For users who must launch RStudio from the commandline, start up a FastX or Open OnDemand Desktop session and run rstudio-launcher
in the terminal. Then follow the instructions.
To use your local R packages in RStudio, run:
echo "R_LIBS_USER=~/R/goolf/x.y" > ~/.Renviron
where x.y
is the major-minor version, e.g. 4.3
.
Installing packages
Due to the amount and variability of packages available for R, Research Computing does not maintain R packages beyond the very basic. If you need a package, you can install it in your account, using a local library. For example, to install BiocManager
, you can type:
$ module load goolf R
$ R
.
.
.
> install.packages('BiocManager')
If the R interpreter prompts you about creating a local library, type yes
. If it asks you to select a CRAN mirror, scroll down the list it provides and select one of the US sites.

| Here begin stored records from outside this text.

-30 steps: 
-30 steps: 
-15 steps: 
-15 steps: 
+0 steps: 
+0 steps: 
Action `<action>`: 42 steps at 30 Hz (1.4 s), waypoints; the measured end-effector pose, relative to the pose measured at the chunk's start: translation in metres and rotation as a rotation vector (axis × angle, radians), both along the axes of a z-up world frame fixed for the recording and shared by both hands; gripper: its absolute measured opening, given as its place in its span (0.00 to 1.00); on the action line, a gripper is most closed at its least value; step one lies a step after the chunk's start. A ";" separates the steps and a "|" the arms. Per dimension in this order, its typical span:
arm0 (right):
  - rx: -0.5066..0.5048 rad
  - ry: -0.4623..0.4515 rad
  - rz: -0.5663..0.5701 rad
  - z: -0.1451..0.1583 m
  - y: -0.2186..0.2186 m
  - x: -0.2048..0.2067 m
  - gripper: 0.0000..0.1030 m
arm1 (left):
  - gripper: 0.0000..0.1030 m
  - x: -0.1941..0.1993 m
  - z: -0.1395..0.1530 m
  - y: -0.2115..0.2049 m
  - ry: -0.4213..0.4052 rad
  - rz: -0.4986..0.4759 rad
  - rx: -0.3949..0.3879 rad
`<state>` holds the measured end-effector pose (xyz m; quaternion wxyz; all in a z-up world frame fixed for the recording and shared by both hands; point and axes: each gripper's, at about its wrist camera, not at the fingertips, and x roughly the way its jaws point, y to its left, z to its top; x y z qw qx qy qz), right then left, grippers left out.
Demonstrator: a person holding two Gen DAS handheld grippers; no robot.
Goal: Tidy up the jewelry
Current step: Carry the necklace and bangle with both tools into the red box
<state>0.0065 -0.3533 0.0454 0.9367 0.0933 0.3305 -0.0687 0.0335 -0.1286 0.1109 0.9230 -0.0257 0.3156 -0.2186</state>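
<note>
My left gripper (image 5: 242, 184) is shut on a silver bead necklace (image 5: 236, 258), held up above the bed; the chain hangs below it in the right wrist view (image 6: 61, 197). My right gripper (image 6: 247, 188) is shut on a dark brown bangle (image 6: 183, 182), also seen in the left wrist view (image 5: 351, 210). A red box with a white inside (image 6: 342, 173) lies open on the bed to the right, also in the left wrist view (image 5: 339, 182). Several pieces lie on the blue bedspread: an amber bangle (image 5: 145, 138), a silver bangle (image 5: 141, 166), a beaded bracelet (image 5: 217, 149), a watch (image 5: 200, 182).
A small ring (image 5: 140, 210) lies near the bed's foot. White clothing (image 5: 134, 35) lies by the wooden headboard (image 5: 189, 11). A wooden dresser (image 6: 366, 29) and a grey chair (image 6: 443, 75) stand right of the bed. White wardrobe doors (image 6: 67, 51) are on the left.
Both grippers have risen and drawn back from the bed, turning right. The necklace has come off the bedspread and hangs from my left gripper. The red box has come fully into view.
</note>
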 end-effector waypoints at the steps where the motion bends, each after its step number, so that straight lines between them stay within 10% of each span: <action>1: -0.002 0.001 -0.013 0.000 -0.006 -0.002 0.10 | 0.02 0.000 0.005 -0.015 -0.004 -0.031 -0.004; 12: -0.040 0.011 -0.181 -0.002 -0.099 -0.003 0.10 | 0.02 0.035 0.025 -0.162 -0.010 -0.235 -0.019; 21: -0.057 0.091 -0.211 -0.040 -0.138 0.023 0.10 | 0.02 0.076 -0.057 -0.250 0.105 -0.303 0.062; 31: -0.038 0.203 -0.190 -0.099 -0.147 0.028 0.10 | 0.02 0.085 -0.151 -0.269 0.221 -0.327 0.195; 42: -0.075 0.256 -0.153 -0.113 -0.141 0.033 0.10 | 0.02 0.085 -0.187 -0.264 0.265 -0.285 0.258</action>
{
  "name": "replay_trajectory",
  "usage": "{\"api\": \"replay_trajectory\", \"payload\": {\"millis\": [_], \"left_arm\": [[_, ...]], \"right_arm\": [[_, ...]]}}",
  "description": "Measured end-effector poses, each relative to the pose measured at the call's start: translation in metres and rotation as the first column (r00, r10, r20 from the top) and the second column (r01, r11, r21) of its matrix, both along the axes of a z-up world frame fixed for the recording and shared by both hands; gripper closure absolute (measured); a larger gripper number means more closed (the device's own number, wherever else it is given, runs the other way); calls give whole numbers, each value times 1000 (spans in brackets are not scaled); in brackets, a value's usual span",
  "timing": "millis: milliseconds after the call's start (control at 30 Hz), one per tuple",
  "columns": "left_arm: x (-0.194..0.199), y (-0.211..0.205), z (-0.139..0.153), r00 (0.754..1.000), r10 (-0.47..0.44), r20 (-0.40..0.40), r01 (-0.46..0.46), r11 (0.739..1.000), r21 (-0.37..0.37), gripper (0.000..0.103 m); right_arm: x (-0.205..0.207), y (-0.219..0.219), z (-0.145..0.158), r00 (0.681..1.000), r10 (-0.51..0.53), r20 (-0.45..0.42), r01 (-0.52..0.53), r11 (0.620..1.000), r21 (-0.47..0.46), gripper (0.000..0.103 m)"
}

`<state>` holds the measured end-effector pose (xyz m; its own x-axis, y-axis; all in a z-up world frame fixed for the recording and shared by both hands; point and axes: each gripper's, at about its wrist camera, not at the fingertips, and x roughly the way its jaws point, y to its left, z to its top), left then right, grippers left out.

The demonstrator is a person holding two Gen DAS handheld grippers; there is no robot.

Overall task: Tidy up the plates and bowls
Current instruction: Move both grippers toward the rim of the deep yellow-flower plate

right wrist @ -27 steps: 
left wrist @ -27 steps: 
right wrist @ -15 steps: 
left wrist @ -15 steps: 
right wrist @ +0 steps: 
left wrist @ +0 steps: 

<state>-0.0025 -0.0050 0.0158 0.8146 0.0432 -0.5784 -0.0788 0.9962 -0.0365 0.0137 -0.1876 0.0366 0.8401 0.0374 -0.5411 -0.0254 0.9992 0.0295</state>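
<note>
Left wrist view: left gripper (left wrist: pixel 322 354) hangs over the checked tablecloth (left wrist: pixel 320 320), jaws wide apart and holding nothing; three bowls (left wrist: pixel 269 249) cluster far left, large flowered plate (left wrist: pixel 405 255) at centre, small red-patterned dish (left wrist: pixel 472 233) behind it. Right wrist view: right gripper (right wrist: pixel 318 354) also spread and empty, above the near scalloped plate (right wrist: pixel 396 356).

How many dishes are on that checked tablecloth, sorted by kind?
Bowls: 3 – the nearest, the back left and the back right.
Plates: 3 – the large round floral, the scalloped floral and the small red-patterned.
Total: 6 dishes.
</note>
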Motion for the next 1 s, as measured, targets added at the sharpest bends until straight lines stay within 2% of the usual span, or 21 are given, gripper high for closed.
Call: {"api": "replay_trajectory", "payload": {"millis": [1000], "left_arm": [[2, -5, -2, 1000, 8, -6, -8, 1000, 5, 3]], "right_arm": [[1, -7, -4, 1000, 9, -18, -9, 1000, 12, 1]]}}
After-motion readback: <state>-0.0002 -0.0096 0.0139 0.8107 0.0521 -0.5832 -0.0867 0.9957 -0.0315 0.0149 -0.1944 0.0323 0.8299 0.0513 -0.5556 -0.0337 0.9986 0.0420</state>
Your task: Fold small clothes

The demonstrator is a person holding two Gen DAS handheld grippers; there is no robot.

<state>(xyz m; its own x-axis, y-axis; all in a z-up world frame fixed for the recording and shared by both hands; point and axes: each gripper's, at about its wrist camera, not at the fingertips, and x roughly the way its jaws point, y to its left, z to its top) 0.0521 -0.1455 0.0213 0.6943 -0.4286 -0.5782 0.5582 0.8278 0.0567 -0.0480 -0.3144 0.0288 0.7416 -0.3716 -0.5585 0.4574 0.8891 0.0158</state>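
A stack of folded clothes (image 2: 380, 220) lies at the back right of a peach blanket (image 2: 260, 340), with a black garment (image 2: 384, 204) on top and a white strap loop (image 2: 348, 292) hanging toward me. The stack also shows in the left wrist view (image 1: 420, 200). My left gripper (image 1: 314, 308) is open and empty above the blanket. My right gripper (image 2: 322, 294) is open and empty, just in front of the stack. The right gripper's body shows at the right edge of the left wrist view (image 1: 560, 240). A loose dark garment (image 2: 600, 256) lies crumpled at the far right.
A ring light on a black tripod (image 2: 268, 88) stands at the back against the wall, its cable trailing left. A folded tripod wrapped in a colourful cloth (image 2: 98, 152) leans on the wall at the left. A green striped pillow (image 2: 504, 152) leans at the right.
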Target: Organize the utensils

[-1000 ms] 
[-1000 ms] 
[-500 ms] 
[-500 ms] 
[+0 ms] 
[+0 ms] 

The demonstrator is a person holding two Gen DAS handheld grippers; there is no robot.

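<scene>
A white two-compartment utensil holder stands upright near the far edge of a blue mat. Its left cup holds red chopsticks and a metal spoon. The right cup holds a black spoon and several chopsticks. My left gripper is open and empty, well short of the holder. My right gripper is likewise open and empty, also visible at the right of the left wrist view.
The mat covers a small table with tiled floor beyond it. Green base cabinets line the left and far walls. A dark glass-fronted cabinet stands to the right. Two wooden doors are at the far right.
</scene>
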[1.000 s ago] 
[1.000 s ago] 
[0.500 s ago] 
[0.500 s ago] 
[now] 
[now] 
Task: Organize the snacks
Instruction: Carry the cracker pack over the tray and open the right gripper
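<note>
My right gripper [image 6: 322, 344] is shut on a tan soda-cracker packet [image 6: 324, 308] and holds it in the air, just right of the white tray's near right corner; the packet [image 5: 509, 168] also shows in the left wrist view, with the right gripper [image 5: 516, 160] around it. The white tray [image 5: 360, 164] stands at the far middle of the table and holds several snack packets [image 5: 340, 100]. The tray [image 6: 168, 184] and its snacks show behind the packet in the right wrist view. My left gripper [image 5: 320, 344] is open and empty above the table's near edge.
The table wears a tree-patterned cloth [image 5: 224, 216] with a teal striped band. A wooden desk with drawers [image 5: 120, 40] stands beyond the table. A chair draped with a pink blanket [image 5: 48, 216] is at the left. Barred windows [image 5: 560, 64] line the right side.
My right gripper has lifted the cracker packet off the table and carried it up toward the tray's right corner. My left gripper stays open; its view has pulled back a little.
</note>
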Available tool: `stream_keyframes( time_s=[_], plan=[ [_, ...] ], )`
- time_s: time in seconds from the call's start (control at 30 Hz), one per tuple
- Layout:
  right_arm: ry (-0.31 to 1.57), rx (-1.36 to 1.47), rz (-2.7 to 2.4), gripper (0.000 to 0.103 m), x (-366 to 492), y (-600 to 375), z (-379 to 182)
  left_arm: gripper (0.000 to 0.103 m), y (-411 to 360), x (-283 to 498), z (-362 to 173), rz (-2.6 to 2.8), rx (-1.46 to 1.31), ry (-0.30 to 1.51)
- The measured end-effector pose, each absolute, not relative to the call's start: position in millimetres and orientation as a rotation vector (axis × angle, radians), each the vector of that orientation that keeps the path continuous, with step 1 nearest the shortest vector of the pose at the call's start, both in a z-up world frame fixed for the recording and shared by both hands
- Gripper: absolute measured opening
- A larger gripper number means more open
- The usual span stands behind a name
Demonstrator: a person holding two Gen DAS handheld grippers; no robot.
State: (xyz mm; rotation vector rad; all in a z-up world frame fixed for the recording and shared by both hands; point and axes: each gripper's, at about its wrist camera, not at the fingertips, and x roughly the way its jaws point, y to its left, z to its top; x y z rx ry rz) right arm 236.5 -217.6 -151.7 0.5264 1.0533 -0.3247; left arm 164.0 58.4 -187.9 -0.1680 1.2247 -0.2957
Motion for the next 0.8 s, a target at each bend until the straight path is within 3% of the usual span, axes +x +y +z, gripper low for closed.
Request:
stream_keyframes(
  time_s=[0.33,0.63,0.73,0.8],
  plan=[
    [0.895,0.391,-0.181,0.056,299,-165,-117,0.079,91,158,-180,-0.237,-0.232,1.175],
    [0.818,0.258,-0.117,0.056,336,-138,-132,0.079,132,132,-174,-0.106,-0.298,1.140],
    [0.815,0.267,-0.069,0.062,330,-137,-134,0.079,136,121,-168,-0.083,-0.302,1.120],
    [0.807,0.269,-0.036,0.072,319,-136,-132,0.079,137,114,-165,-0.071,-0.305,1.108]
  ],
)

Or, you can launch RStudio and install the packages as you would on your laptop.
Submitting a Single-Core Job to the Cluster
After you have developed your R program, you can submit it to the compute nodes by using a Slurm job script similar to the following:
#!/bin/bash
#SBATCH -n 1
#SBATCH -t 01:00:00
#SBATCH -o results.out
#SBATCH -p standard
#SBATCH -A mygroup
module purge
module load goolf R
Rscript myRprog.R
This script should be saved in a file, called (for example) r_job.slurm. To run your job, you would submit the script by typing:
sbatch job.slurm
Submitting Multi-Core Jobs to the Cluster
R programs can be written to use multiple cores on a node. You will need to ensure that both Slurm and your R code know how many cores they will be using. In the Slurm script, we recommend using --cpus-per-task
to specify the number of cores. For example:
#!/bin/bash
#SBATCH --nodes=1
#SBATCH --ntasks=1
#SBATCH --cpus-per-task=10 #Requests 10 cores
#SBATCH -t 00:30:00
#SBATCH -o results.out
#SBATCH -p standard
#SBATCH -A mygroup
module purge
module load goolf R
Rscript myRprog.R ${SLURM_CPUS_PER_TASK}
For the R code, the number of cores can be passed in with a command-line argument, as shown in the above example with ${SLURM_CPUS_PER_TASK}. The code will need to be designed to read in the command-line argument and establish the number of available cores. For example:
cmdArgs <- commandArgs(trailingOnly=TRUE)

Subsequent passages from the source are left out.